La question de la couleur de l’âme n’est pas souvent abordée, même par la métaphysique qui s’intéresse pourtant à tout ce qui n’est pas proprement physique. L’âme en particulier. Les métaphysiciens se demandent donc s’ils ont une âme, c’est même ce qui les constituent en tant que tels : s’ils concluent qu’ils n’en ont pas, ils en restent là, ce que je comprends fort bien, mais s’ils trouvent qu’ils en ont une ils ne cherchent pas plus loin. Ce qui est quand même surprenant : étant donné que nous différons par nos corps – certains sont noirs, d’autres jaunes, d’autres blancs, d’autres bistres etc. je ne vous apprends rien –, pourquoi les âmes de ceux qui en ont une auraient-elles la même couleur ?
D’où me vient cette question en ce 27 juillet 2024 ? De la cérémonie d’ouverture des Jeux Olympiques qui s’est déroulée hier, le 26. Pour ceux qui ne lisent pas de journaux, n’écoutent pas la radio et ne regardent pas la télévision, je précise que les JO ont lieu à Paris et que la cérémonie d’ouverture ne s’est pas déroulée dans un stade, comme c’est la coutume, mais sur l’eau de la Seine et, ce qui était moins prévu, sous l’eau du ciel.
Je ne l’ai pas regardée parce que je suis en Irlande. Je ne l’aurais pas regardée si j’étais en France, mais, comme je viens de le dire, je suis en Irlande. Plus précisément, depuis le début de l’après-midi, nous sommes installés dans le Connemara, où nous savons, depuis M. Sardou, qu’il y a des lacs et des rivières. Entre parenthèses, j’ai lu je ne sais plus où que ceux qui ont écrit le texte et composé la musique de cette chanson – à l’origine elle devait célébrer l’Ecosse – ne connaissent pas l’Irlande – ce que confirment le rythme et la mélodie qui n’ont rien d’irlandais
Quand on vient du nord et qu’on aborde le Connemara par Leenaun… Comment dire… Si vous avez expérimenté le sentiment de parfaite adéquation entre vous et un paysage, vous comprendrez ce que j’essaie de dire sans trouver les mots.
Je reviens à mon âme.
Je n’ai pas regardé la cérémonie mais j’ai lu les comptes-rendus : dithyrambiques sur France Culture et dans Le Monde, très tranchés dans les contributions : ou génial ou vulgaire ou scandaleux.
J’ai jeté un coup d’œil sur YouTube pour me faire une idée.

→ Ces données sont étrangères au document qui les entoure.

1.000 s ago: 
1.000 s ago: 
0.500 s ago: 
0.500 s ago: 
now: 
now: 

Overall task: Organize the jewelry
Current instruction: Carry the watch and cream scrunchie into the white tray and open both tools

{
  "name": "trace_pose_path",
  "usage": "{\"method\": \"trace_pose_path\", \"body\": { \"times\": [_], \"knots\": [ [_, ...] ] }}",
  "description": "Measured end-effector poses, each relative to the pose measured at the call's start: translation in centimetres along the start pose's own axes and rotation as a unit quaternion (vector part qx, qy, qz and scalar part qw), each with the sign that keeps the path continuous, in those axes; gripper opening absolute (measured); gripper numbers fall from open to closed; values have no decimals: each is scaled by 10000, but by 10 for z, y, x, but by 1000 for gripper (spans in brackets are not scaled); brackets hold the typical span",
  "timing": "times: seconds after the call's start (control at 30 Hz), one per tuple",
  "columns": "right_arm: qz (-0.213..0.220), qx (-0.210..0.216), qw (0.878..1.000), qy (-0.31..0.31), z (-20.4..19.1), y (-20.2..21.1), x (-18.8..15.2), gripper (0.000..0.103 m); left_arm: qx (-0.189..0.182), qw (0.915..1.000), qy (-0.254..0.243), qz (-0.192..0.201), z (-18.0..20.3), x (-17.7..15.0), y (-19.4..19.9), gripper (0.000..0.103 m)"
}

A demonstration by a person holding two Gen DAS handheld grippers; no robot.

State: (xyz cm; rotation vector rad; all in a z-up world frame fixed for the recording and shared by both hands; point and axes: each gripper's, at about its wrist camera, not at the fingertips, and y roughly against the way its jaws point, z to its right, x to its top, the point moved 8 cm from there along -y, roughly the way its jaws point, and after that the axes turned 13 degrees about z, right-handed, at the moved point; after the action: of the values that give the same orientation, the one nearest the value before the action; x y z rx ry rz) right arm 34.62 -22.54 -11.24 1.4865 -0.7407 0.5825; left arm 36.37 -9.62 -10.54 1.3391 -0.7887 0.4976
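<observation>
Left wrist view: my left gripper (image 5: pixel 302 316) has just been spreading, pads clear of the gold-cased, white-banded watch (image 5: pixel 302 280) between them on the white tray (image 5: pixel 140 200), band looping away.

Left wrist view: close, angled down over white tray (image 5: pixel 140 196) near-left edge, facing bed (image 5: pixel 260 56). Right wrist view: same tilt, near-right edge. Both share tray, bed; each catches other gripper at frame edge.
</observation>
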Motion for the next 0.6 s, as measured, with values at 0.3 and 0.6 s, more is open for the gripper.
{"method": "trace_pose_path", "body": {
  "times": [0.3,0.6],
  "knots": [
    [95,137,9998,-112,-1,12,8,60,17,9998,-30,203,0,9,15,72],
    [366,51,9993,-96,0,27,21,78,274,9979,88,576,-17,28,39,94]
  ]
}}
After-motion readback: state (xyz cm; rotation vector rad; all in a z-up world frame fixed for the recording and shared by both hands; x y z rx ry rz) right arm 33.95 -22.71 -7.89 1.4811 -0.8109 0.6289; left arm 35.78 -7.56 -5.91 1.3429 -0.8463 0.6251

Je suis tombé sur Marie-Antoinette tenant sa tête tranchée sur ses genoux sur un fond de Conciergerie illuminée et de « Ah ça ira ça ira ! ». J’ai beau retourner le problème dans tous les sens, je ne parviens pas à sortir de l’obscénité.
En revanche, la flamme transmise à un vieux monsieur assis dans un fauteuil roulant, Aya Nakamura chantant et dansant accompagnée par les musiciens de la Garde républicaine – est-ce que ce ne serait pas un oxymore ? – et la voix de Céline Dion…même si l’Hymne à l’amour (… si tu m’aimes, je me fous du monde entier…) ne me semble pas tout à fait correspondre à la situation… Ah, la voix humaine !
Et là, j’ai trouvé la couleur qu’aurait mon âme si j’en avais une : bleue, plus exactement, fleur bleue.